Sorry, ich bin lost!
Ich würde mal folgende Faustregel festlegen wollen: Umso klarer christliche Floskeln für dich in deiner christlichen Bubble sind, umso unklarer sind sie es für Menschen, die nicht glauben. An Jesus glauben, bedeutet meiner Meinung nach, ganz selbstverständlich immer: So davon reden, dass die, die nicht glauben, nicht komplett lost sind, wenn du von deinem ERLÖSER?! schwärmst, der dir deine SÜNDEN?! vergeben hat, den du gleichzeitig HERR nennst und der zu DIR SPRICHT?!? Wer soll das bitte verstehen? Aber immer mit der Ruhe, sage ich in diesem Moment zu mir selbst. Zurück zur aktuellen Hülse. Ich identifiziere drei, potenziell missverständliche Parts. 1. Wer ist der Herr? 2. Wieso spricht der und wie? 3. Warum zu mir? Wenn diese drei Fragen beantwortet werden, bist du auf der sicheren Seite. Ich habe zwei Varianten im Angebot. Die erste Variante nenne ich den Erklärbär. Die eignet sich vor allem, wenn man nach dem eigenen Glauben gefragt wird: „Ja. Ich glaube an Jesus. Ich führe mit ihm eine Beziehung, so eine Art Freundschaft. Ich bete und dabei spüre ich wie der Glaube an Jesus für mich real ist.
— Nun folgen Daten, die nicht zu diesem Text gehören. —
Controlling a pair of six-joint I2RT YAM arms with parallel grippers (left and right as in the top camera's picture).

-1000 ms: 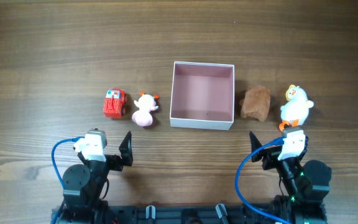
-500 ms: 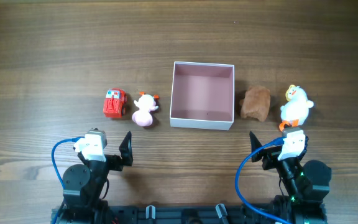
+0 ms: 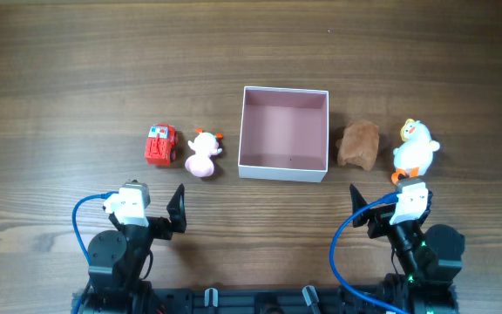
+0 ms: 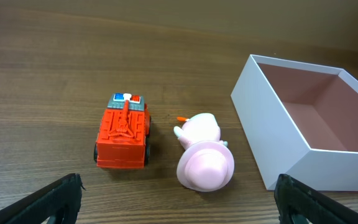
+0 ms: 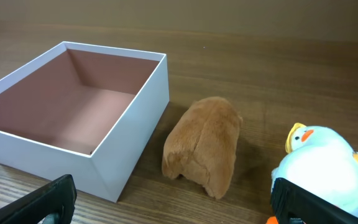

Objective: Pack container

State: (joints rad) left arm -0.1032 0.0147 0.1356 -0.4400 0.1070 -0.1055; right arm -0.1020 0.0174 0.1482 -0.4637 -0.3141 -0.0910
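Observation:
The container [image 3: 248, 166], a white square box with a pink inside, stands empty at the table's middle; it also shows in the left wrist view [image 4: 260, 124] and the right wrist view [image 5: 135, 137]. Left of it lie a pink toy [image 3: 203, 154] [image 4: 204, 158] and a red toy truck [image 3: 160, 144] [image 4: 123, 132]. Right of it lie a brown plush [image 3: 359, 144] [image 5: 205, 144] and a white duck toy [image 3: 416, 148] [image 5: 325, 168]. My left gripper [image 3: 178, 212] [image 4: 179, 202] is open and empty, near the front edge. My right gripper [image 3: 357, 208] [image 5: 173, 202] is open and empty, short of the brown plush.
Both arm bases [image 3: 120, 253] [image 3: 421, 249] sit at the front edge with blue cables. The wooden table [image 3: 103, 70] stretches bare behind the row of toys.

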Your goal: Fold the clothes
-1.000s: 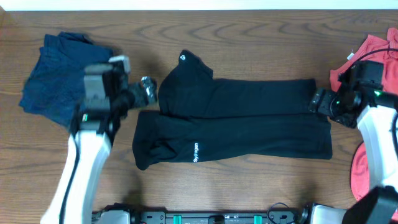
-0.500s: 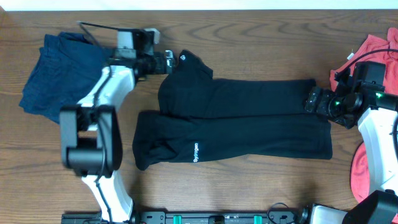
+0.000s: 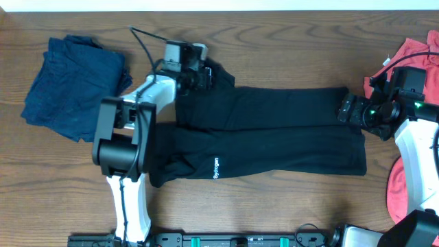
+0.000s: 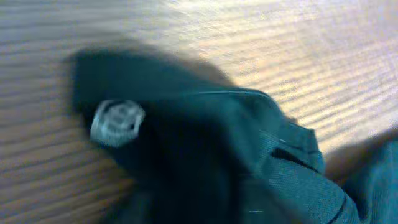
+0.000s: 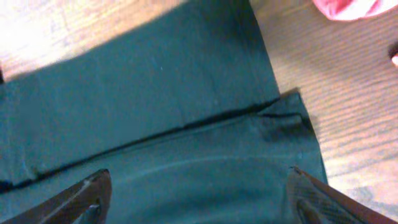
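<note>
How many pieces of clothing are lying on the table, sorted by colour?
Black shirt: 1
Navy garment: 1
Coral-red: 2 as far as shows, the upper coral-red garment and the lower coral-red garment
Total: 4

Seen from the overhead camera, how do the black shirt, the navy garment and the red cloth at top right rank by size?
1. black shirt, clearly largest.
2. navy garment.
3. red cloth, smallest as seen, though the picture edge and the right arm hide part of it, so this is unsure.
</note>
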### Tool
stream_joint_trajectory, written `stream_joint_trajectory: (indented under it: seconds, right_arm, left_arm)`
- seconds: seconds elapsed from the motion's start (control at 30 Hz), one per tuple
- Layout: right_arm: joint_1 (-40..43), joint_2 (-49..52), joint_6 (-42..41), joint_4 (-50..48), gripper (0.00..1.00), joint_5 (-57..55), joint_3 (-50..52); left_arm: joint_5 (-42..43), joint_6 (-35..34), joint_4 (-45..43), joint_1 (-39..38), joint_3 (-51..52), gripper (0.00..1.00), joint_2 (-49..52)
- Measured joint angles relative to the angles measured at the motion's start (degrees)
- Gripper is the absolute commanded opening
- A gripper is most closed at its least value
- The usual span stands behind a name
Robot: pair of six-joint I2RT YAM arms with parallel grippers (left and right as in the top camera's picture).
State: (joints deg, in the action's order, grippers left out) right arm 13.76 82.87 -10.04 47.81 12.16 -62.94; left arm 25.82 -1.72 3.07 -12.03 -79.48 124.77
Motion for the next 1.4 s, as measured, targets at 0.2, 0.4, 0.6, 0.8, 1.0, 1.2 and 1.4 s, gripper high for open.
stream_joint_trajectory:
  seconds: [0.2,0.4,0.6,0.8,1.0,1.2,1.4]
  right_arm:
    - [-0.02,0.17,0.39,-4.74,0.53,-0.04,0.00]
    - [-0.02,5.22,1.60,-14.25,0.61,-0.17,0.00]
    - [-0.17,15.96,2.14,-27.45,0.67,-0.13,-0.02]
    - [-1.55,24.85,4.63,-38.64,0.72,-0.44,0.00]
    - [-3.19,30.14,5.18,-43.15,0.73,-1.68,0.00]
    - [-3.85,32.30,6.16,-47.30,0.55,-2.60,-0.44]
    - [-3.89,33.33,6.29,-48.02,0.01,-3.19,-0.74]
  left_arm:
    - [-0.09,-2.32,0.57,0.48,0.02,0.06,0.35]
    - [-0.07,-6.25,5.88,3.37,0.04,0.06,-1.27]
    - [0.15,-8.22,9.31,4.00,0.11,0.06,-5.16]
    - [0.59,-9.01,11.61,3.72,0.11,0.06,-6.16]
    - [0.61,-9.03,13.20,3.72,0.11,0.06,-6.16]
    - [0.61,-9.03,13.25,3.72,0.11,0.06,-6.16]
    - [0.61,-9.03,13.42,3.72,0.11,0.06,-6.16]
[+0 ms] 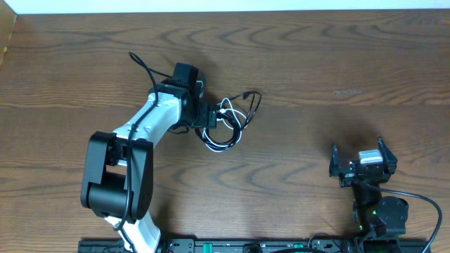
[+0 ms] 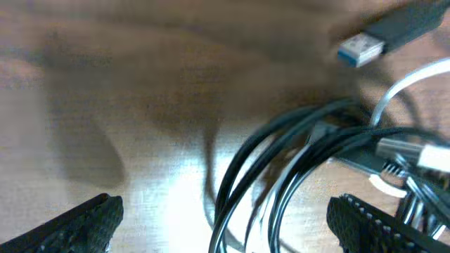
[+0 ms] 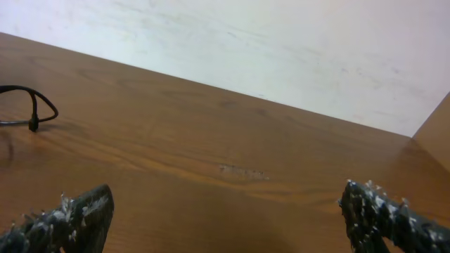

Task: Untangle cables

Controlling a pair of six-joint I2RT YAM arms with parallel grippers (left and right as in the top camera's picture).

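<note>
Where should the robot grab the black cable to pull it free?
Probably the bare loop of the black cable sticking out at the tangle's far right, clear of the white cable. It lies flat on the table, so bring the left gripper straight down, fingers open either side of one strand.

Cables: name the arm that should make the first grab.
Left. The left gripper, open, hangs right over the tangle, with black cable strands lying between its fingers and the white cable beside them. The right gripper, also open, sits far off near the table's front edge, facing bare wood.

Overhead faces down; left wrist (close) shares cables (image 2: 330, 140).
</note>
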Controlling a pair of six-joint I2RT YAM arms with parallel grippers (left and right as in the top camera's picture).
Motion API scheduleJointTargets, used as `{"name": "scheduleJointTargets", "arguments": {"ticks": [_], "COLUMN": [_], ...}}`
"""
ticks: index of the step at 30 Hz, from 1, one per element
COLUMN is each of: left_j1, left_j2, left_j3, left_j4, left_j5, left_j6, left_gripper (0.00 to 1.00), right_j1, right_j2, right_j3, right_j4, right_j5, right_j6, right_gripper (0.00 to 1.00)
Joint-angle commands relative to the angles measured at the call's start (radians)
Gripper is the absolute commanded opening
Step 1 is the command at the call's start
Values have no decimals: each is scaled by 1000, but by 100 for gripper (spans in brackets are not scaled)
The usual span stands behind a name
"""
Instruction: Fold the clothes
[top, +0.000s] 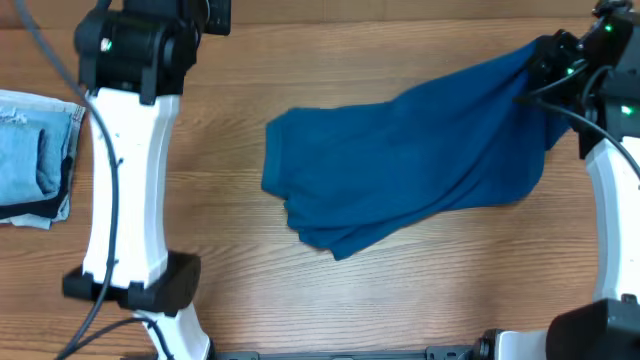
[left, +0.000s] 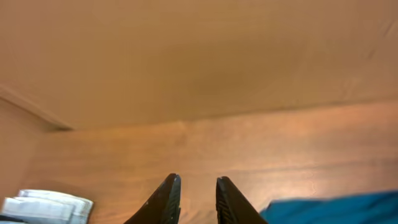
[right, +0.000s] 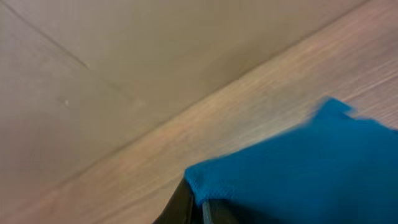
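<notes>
1. Denim stack (top: 32, 160), pale blue with a dark edge, lies at the far left of the table (top: 230, 290), well apart from the work. Judgement: it is parked there out of the way and is not the piece in hand.
2. Left gripper (left: 198, 183): the wrist view shows two dark fingers with a narrow gap between them and nothing in it, so it is slightly open and empty. It looks out over bare wood, with only a sliver of teal at the lower right of its view. Judgement: this is the free hand, standing off so the cloth can be handled without snagging, and placed to come in for a second corner.
3. Shirt (top: 420, 160), deep teal, spans mid-table to the right. Its left part lies on the wood in loose overlapping layers. Its right part climbs off the surface toward the far right corner. No flat panel or clean fold shows. The collar and placket cannot be made out.
4. Right gripper (right: 204, 210) is closed on an edge of the shirt, and in the wrist view teal fabric drapes over the fingers. Judgement: holding one end high lets the cloth's own weight draw out the bunching before it is laid flat.
5. Judgement on progress: early. The garment needs spreading before any fold. The risk is that the thin edge slips from the pinch.
</notes>
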Motion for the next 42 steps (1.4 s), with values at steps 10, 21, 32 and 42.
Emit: {"name": "scheduleJointTargets", "arguments": {"ticks": [10,21,32,42], "left_j1": [1,3,0,-19], "left_j2": [214,596,763,760], "left_j3": [7,7,7,11], "left_j4": [-369,-190,-96,-145], "left_j5": [462,573,668,675], "left_j6": [23,10,11,22], "left_gripper": [49,77,72,4], "right_j1": [-2,-2,-2,-2], "right_j2": [-26,-26,-24,-24], "right_j3": [21,15,14,14], "right_j4": [-177,-333,-378,-391], "right_j5": [-42,-42,-34,-34], "right_j6": [-10,-10,-10,-10], "right_gripper": [90,100,100,100]}}
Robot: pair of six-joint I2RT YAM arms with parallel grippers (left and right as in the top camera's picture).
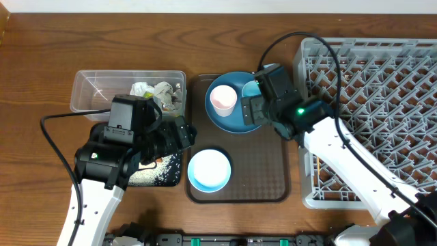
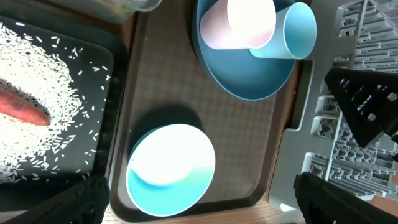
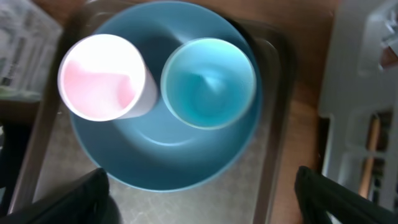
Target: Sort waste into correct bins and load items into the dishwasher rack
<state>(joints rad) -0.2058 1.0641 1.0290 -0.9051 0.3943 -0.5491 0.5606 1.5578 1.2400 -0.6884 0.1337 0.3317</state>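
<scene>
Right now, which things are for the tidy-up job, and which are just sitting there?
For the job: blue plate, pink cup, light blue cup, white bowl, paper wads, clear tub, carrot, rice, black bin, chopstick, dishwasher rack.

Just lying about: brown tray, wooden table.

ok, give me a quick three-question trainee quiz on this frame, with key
1. True or false: the white bowl sits on the brown tray, off the blue plate.
2. The carrot lies in: A clear tub, B black bin, C rack.
3. How many cups stand on the plate?
Key: 1 true. 2 B. 3 two, the pink cup and the light blue cup.
</scene>
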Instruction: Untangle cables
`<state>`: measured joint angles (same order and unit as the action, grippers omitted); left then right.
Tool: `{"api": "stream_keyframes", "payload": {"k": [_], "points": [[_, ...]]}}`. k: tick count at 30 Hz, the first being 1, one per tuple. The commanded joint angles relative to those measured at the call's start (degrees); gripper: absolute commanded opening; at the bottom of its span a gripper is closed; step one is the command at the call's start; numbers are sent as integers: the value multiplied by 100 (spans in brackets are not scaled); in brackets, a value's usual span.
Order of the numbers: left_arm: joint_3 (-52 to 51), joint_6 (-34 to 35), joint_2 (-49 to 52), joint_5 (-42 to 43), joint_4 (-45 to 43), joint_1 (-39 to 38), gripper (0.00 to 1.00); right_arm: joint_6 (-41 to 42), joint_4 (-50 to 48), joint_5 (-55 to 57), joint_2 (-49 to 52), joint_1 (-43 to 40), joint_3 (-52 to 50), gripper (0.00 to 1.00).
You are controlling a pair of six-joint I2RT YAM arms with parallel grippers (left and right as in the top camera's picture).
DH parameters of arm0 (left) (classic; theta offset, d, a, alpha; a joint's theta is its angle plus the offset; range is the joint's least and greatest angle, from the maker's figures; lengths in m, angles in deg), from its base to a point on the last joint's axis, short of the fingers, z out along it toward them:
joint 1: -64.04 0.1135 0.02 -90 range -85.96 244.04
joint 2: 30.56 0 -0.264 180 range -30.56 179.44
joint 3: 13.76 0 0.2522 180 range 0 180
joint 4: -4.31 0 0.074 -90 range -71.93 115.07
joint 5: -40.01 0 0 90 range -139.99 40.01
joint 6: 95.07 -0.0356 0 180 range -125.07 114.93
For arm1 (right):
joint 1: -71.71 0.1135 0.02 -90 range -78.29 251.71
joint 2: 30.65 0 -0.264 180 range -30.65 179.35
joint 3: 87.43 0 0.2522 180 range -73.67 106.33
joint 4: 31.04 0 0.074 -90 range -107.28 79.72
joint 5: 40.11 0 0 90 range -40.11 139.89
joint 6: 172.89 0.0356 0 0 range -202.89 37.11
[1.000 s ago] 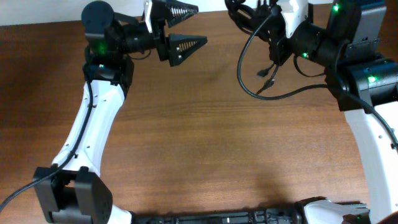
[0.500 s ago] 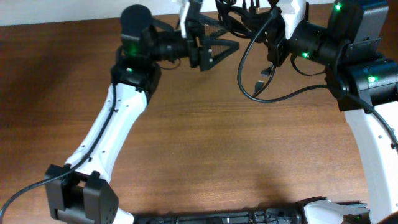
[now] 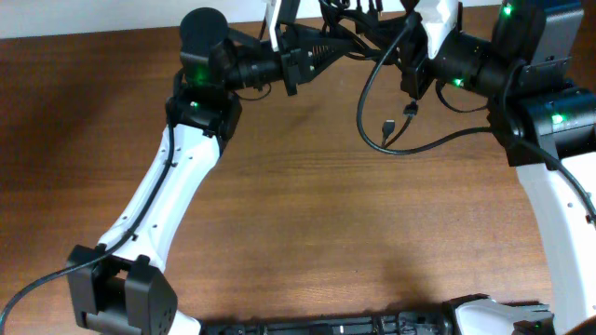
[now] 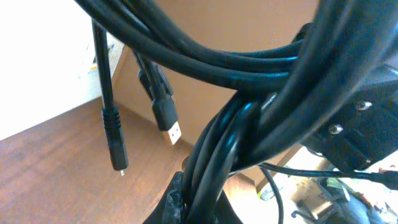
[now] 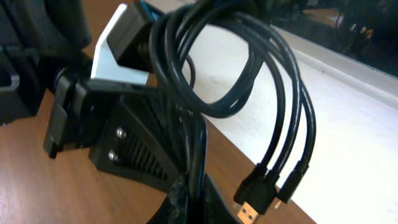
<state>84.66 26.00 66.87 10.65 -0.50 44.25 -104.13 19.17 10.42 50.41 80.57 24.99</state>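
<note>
The cables [image 3: 371, 119] are a bundle of thin black cords held up over the back of the table, with one long loop hanging down to the wood. My left gripper [image 3: 346, 45] is shut on the cables [image 4: 249, 124]; several strands run between its fingertips [image 4: 176, 202]. A USB plug [image 4: 166, 118] and a smaller plug [image 4: 116, 149] dangle beside it. My right gripper [image 5: 196, 199] is shut on the cables [image 5: 249, 62] too, and their looped strands rise from its jaws. Plug ends [image 5: 255, 196] hang to its right. The left gripper's ribbed fingers [image 5: 140, 155] sit just behind.
The brown wooden table [image 3: 307, 223] ends at a white ledge [image 5: 348, 124] right behind both grippers. Two small plugs [image 3: 399, 119] hang inside the drooping loop. The arm bases [image 3: 121, 293] stand along the front edge.
My left arm has swung right from the back left of the table to the bundle. Its jaws, wide open a second ago, have closed on the cables. The right arm has stayed put.
</note>
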Motion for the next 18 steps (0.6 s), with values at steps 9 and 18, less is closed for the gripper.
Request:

Ich habe Lebensfragen, die ich an Jesus stelle, und kriege Antworten darauf. Ich weiß, das klingt verrückt, aber ich spüre, dass er da ist. In solchen Momenten fühle ich mich gesehen und geliebt. Das ist schön.“
Einfach mal die Klappe halten
Oder Variante zwei – meine Lieblingsvariante. Ich nenne sie „Einfach mal die Klappe halten wie Jesus“ und die geht so: Jesus hat, das lesen wir im Neuen Testament, viel mehr Fragen gestellt als Antworten gegeben. Wir könnten es genauso machen und zur Abwechslung mal unser Gegenüber fragen: „Wen fragst du, wenn du eine wichtige Entscheidung im Leben zu treffen hast?“ Jetzt kommt der Part mit dem Klappe halten und vielleicht hast du später im Gespräch nochmal die Möglichkeit aufgrund einer Nachfrage loszuwerden: „Verstehe ich total, wie du das machst. Für mich ist es Jesus, den ich frage. Klingt komisch, ist aber so.“ Und schon bist du in einem ehrlichen, nicht hülsenhaften Gespräch und hast das Interesse deines Gegenübers geweckt, bevor du ihn durch eine fromme Worthülse verschreckt hast. Das wichtigste Werkzeug für ein Gespräch mit Menschen, die nicht glauben, ist immer die Fragen erstmal an sich selbst zu richten: Verstehe ich überhaupt, was ich da rede? Probier’s doch mal aus.